What is the lesson from both of these cases? The Conservative movement is increasingly representative of the divergent factions defined by urban and rural classes within Canadian society. As it stands, there is no room for forgiveness in the Conservative movement. The precedent has been set that it is easier to turf a leader than it is to come together as a movement, fight for the things we have in common, and work through our differences. It doesn’t matter if a Conservative leader is governing from the front bench, or looking on from opposition.
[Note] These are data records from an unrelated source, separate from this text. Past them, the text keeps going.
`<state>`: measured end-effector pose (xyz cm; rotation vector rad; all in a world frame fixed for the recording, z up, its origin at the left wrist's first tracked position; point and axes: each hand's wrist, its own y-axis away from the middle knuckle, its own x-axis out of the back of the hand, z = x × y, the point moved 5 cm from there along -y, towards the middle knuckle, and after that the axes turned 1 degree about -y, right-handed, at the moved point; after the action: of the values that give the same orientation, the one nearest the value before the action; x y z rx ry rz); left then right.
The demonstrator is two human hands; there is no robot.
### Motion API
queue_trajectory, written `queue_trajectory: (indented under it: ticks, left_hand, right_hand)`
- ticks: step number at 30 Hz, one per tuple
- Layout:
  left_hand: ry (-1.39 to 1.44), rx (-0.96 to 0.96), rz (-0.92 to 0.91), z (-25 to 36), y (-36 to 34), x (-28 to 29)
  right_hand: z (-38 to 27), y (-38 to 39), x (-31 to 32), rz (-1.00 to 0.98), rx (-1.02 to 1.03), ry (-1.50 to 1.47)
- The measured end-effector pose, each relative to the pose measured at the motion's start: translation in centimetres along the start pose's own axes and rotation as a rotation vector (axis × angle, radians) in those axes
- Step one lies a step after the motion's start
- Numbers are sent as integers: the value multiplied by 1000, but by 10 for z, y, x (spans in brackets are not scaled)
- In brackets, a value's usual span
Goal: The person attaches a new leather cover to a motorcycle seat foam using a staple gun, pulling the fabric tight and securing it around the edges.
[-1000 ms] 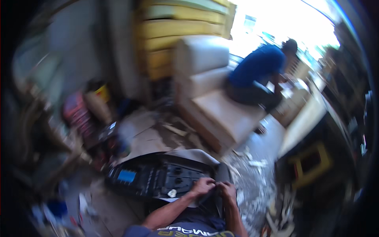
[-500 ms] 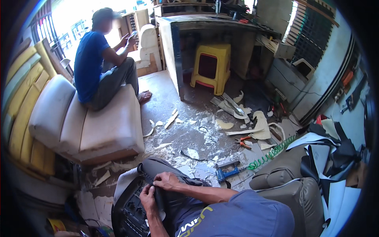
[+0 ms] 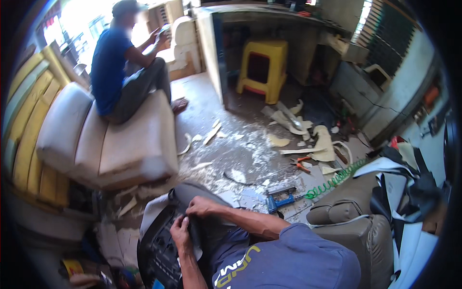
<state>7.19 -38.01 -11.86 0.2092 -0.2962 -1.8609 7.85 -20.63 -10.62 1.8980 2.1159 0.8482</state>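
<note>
A black plastic panel (image 3: pixel 161 241) with ribs and slots, like the underside of a seat, rests on my lap, with a pale material edge along its far side. Beside it lies a dark cover edge (image 3: pixel 195 231). My left hand (image 3: pixel 181 235) pinches this edge between thumb and fingers. My right hand (image 3: pixel 201 207) is closed on the same edge just beyond, its fingertips close to my left thumb. What exactly lies under the fingertips is hidden. Part of a small blue object (image 3: pixel 157 284) shows at the panel's near end.
A blue staple gun (image 3: pixel 280 200) with a green coiled hose (image 3: pixel 332 184) lies at right, near orange-handled pliers (image 3: pixel 302 164) and foam scraps (image 3: pixel 323 144). A brown padded seat (image 3: pixel 346 236) is beside me. Another person (image 3: pixel 109 72) sits on a pale sofa section (image 3: pixel 137 137); a yellow stool (image 3: pixel 264 70) stands ahead.
The view has shifted slightly, and the small blue object now shows at the bottom edge. Both hands keep hold of the dark cover edge, with only slight finger movement.
</note>
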Motion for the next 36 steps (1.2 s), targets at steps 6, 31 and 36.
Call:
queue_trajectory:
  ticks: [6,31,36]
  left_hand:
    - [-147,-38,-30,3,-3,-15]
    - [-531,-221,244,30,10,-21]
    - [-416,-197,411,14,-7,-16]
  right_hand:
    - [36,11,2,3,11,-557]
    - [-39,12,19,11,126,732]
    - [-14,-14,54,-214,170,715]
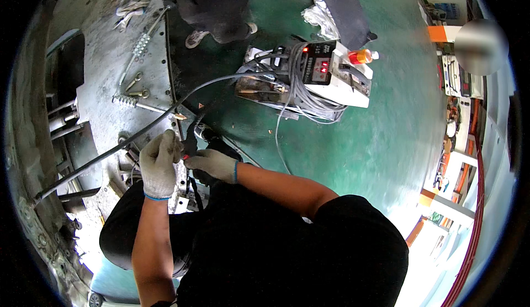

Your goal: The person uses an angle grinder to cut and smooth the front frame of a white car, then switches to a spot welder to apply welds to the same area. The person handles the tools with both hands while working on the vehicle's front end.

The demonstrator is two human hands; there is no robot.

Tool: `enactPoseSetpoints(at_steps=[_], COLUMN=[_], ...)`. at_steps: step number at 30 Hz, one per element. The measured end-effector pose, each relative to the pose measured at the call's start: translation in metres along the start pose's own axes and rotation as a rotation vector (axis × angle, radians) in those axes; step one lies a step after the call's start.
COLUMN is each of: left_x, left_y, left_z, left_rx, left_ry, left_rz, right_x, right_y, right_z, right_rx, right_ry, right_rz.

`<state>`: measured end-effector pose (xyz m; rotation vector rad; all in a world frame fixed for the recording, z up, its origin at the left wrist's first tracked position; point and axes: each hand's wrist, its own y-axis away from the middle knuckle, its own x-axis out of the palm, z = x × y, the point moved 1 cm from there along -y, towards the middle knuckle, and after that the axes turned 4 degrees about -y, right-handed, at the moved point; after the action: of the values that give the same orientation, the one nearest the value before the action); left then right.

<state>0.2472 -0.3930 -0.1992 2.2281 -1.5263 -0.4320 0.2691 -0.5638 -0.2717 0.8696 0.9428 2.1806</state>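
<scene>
My left hand (159, 165), in a pale work glove, is raised at the edge of a worn grey metal vehicle panel (99, 83). Its fingers are bent together around something small and dark that I cannot make out. Beside it, my right hand (215, 164), gloved too, pinches a small item with a red part (186, 157); the fingertips hide most of it. The two hands nearly meet above my lap. Just beyond them a thick grey cable (149, 125) crosses the panel. A rod with a coil spring (126, 102) lies on the panel, next to a small ring-ended metal part (134, 81).
A white machine (337, 78) with red lit displays stands on the green floor (381, 147), draped with looped cable. On top sits a bottle of orange liquid (360, 57). Another person's dark-clothed legs (215, 3) are ahead. Loose gloves (131, 12) lie on the panel.
</scene>
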Motion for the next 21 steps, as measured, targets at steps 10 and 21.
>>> enactPoseSetpoints(at_steps=[10, 21], left_x=[0.006, 0.008], left_y=[0.002, -0.002], left_z=[-0.003, 0.0], left_rx=[-0.021, -0.036], left_ry=[0.065, 0.059], left_rz=[-0.038, -0.077], right_x=[0.004, 0.006], right_y=[-0.015, -0.013], right_z=[-0.02, -0.016], right_rx=[-0.084, -0.038], right_ry=[0.123, -0.025], right_rz=[-0.006, -0.013])
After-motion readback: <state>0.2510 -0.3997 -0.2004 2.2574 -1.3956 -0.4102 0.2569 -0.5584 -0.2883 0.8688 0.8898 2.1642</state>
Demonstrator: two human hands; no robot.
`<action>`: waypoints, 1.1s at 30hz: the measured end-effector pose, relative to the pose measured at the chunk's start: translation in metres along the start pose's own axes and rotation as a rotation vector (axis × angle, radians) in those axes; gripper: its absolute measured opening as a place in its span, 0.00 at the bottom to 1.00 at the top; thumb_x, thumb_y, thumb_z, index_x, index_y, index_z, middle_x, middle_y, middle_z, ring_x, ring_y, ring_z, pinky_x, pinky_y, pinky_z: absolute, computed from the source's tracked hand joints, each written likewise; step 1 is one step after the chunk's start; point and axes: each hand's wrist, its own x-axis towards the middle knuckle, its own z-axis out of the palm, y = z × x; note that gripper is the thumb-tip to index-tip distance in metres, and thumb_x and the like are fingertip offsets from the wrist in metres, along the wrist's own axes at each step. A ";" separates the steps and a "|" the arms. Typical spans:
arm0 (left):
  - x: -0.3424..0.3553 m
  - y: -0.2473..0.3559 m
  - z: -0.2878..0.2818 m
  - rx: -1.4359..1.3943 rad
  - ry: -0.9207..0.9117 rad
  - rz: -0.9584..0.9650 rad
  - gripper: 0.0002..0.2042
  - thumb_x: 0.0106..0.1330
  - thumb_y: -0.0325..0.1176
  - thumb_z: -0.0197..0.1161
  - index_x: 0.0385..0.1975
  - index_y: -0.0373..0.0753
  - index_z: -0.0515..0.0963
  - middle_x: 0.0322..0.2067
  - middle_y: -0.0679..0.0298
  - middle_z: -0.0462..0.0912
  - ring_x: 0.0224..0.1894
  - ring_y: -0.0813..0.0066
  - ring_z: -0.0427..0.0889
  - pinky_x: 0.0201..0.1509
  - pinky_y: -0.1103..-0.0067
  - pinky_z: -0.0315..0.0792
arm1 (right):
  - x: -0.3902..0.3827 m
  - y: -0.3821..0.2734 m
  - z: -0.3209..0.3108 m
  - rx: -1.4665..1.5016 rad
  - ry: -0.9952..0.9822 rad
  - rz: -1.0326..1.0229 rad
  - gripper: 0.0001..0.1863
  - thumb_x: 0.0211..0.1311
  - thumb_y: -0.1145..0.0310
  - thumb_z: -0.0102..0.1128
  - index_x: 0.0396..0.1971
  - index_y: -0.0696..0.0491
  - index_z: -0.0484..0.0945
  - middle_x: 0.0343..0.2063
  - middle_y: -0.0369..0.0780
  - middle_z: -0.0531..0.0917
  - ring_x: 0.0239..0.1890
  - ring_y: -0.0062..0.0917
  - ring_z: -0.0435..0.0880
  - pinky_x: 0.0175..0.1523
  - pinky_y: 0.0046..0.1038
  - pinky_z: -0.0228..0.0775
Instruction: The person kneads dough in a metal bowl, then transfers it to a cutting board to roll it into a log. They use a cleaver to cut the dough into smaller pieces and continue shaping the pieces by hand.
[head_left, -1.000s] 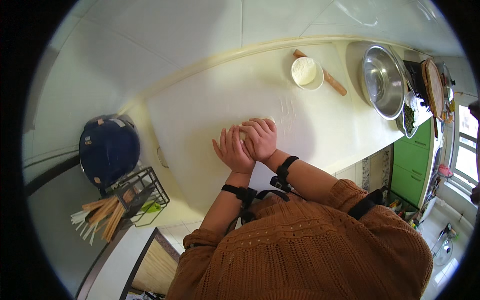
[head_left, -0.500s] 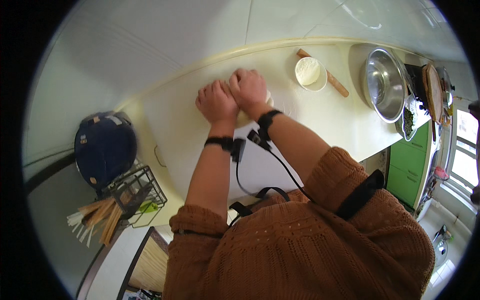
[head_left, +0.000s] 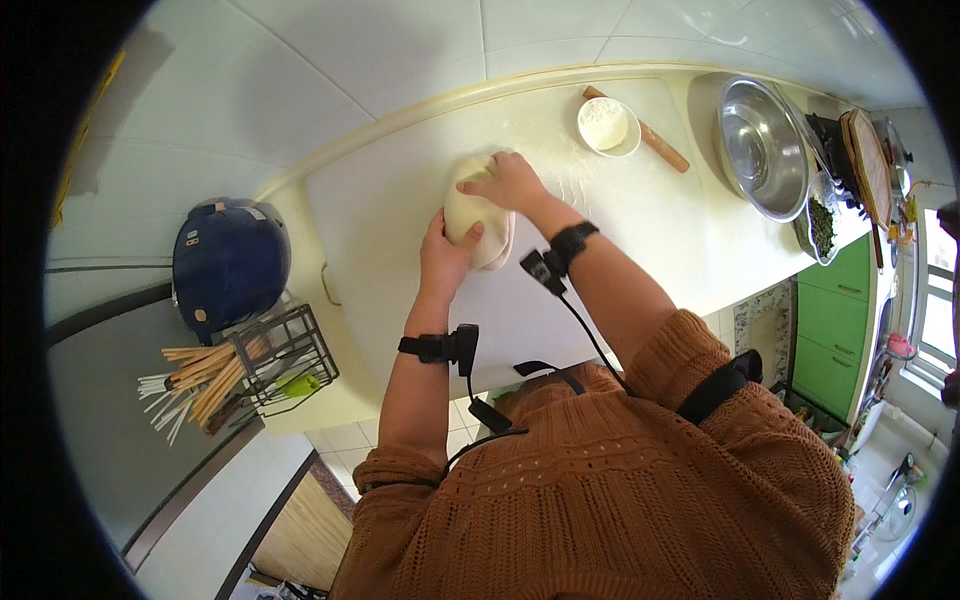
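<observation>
A smooth, pale lump of dough [head_left: 472, 205] lies on the white board [head_left: 375, 290], with a fold or seam along its right edge. My left hand [head_left: 446, 256] holds its lower left side, the thumb laid over the top and the other fingers hidden at the side. At its upper right, my right hand [head_left: 508, 184] grips it with the thumb across the top. Part of the right fingers is hidden behind the dough. Loose flour streaks the board right of my right hand.
Beyond the dough to the right are a white bowl of flour [head_left: 606, 126], a wooden rolling pin [head_left: 664, 148] and a large steel basin [head_left: 762, 150]. A dish of chopped greens [head_left: 821, 228] stands beside the basin. At left sit a dark blue appliance [head_left: 230, 265] and a wire chopstick rack [head_left: 290, 355].
Both hands have shifted from pressing down side by side on the dough to gripping its two sides. More of the dough shows now, and my left hand has come nearer to me.
</observation>
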 end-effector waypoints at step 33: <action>0.056 -0.010 0.056 0.602 0.488 0.184 0.27 0.81 0.53 0.41 0.69 0.47 0.74 0.65 0.54 0.78 0.67 0.44 0.72 0.69 0.47 0.62 | -0.010 0.010 0.039 -0.458 0.272 -0.262 0.11 0.67 0.53 0.59 0.38 0.38 0.88 0.42 0.34 0.86 0.52 0.33 0.82 0.55 0.42 0.69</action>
The movement is at a pivotal moment. On the federal stage, whoever is voted in as the next leader in September has very good odds of winning in the next election. According to a new poll by Nanos, Justin Trudeau is shedding support from the young people who helped secure his majority government in 2015 and these people are instead looking for alternatives who can tackle the big issues of their generation like housing affordability. And provincially, there are a slew of elections coming up that could see the rise of the provincial Liberals or NDP.
Politicians aren’t perfect. Mistakes will happen. Not every policy will be popular. But that’s okay. Conservatives would do well to remember this come September, because demanding our political leaders be anything less than perfect is bad for our party, our country, and Canadians.
Josie Sabatino is a Senior Consultant at Summa Strategies, focused on providing strategic insight and helping clients meet their objectives in an ever changing and complex political and regulatory environment. Prior to joining Summa, Josie spent nearly a decade in political communications and most recently served as the Director of Communications to the Hon. Erin O’Toole, former Leader of the Official Opposition.